In our previous article, Nonverbal Communication – the Face, we discussed how to read the behaviors in your cat that may show kitty’s thoughts or moods.
In part two, we will talk about some behaviors that may show your cats’ feelings based on reactions of the body instead of the head.
When a group of cats get together, they groom each other to bond. Since we choose not to lick our kitties to groom them, we use our hands to pet them; this is interpreted as grooming and therefore bonding. It is not uncommon for your cat to reach back and groom you as well with a head nudge or even a lick. This is perhaps one of the most loving gestures your cat will show you.
When you are petting them, perhaps you will notice they twist and turn. Often they are just leading you to the place they want to be pet the most, but they typically will lead you to their tail. There is a great spot on their back, right above the tail that cannot be scratched enough.
This is nostalgic for them of their mother licking them just in that spot. They may even raise their rear end and turn their hind quarters towards you. Once lifted, their mother would lick their rear to get them cleaned and sanitary. This was seen as a very caring and doting act, so when you pet your kitty in just that spot it reminds her of her mother’s loving touch.
Speaking of the tail, there are so many movements of the their tail that can give away mood and interest. The tail is composed of small bones and is very flexible so it can easily contort into several positions. For example, being straight up in the air except for the top which is tilted at an angle shows interest and curiosity, but being completely straight shows a greeting of love and friendliness.
A wagging tail shows confusion but twitching shows playfulness, and when their tail is between their legs it shows submission and fear. However in surprise or deeper fear, the hairs on the tail stand straight up and become fluffed. At this time the tail resembles a bottle brush and the cat is fully spooked, a dead give-away of your cat’s mood.
Often coupled with the fluffy tail is the arched back – this happens for a few reasons. When scared or surprised their back would arch to give the appearance of looking bigger to an attacker. If the cat appears larger by arching their back and fluffing the fur, they are hoping to scare away whatever it was that scared them!
Your cat might also arch its back to rub against your legs which stems back to attempting to be taller in order to greet you. If your cat is a little taller and touching you then you are more likely to pay attention to what they want at that time.
Quite the opposite of arching and looking taller is trying to look as flat as possible, which of course can happen for a few reasons. When stalking prey or about to pounce in play, your cat will crouch really low so as not to be seen. This stems from their wild days of hiding in long grass so prey wouldn’t see them. Also, your cat does not have collar bones so they are able to easily flatten to sneak under a door perhaps or between tight spaces. This is just about motivation and getting where they want despite boundaries.
Another reason your cat may flatten is due to heat.
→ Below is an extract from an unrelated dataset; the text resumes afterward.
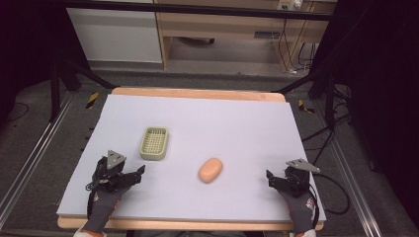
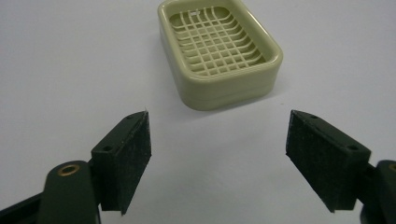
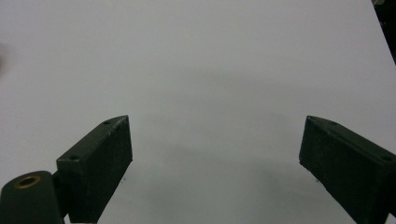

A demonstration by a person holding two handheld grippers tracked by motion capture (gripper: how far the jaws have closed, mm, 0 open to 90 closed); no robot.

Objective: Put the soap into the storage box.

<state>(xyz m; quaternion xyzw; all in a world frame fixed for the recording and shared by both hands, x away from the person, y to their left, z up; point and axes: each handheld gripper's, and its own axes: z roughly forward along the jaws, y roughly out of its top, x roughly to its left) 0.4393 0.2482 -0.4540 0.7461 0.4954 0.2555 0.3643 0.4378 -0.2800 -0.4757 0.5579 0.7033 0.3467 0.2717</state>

If you have ever seen your cat lying on a tile floor with all limbs outstretched then you know its hot! Cats do not sweat, and they do not pant as dogs do. It is easier for them to overheat, so you may see them trying to cool their body by pressing against a cooler surface such as tile or a counter.
Have you ever noticed how much your cat jumps? Of course they jump from one location to another; such as the floor to your couch, but they also jump on the ground. When a cat is hyper active and just cannot control their energy you may see them jump in place or even sideways. This is adorable to us but can be frustrating to them. Their bouncing around is similar to your throwing your arms in the air and just shaking off some frustration or unused energy – plus its just fun!
Another unusual jump is the “straight-up in the air” jump. If you have had kittens perhaps you are familiar with this sight; adults do it as well, but it is more common in kittens. Your cat comes racing around the corner and something catches his eye and he goes straight up into the air! This happens because something in their line of vision moved and they did not expect it.
Cats are excellent at adjusting their path to move around an object, but when no correction is made, the next best move is to jump over it to avoid collision. This unexpected change often scares the cat and they may let out a meow, hiss or even come back down to the ground will all hair on end. It is even more hilarious if you have 2 kittens scare each other and they both jump up in the air!
A good tip to communicate with your cat in their nonverbal language is to discipline them as needed, like their mother would. As a kitten, their mother would nip the back of their neck or even move them away from something by carrying them by the back of the neck.
As adult cats, they still use this method to tell each other to stop the problem behavior. If your kitten or cat is within arm reach and needs to be gently disciplined, you might use your thumb and pointer finger to give a firm but gently pinch on the skin on the back of their neck to get your point across.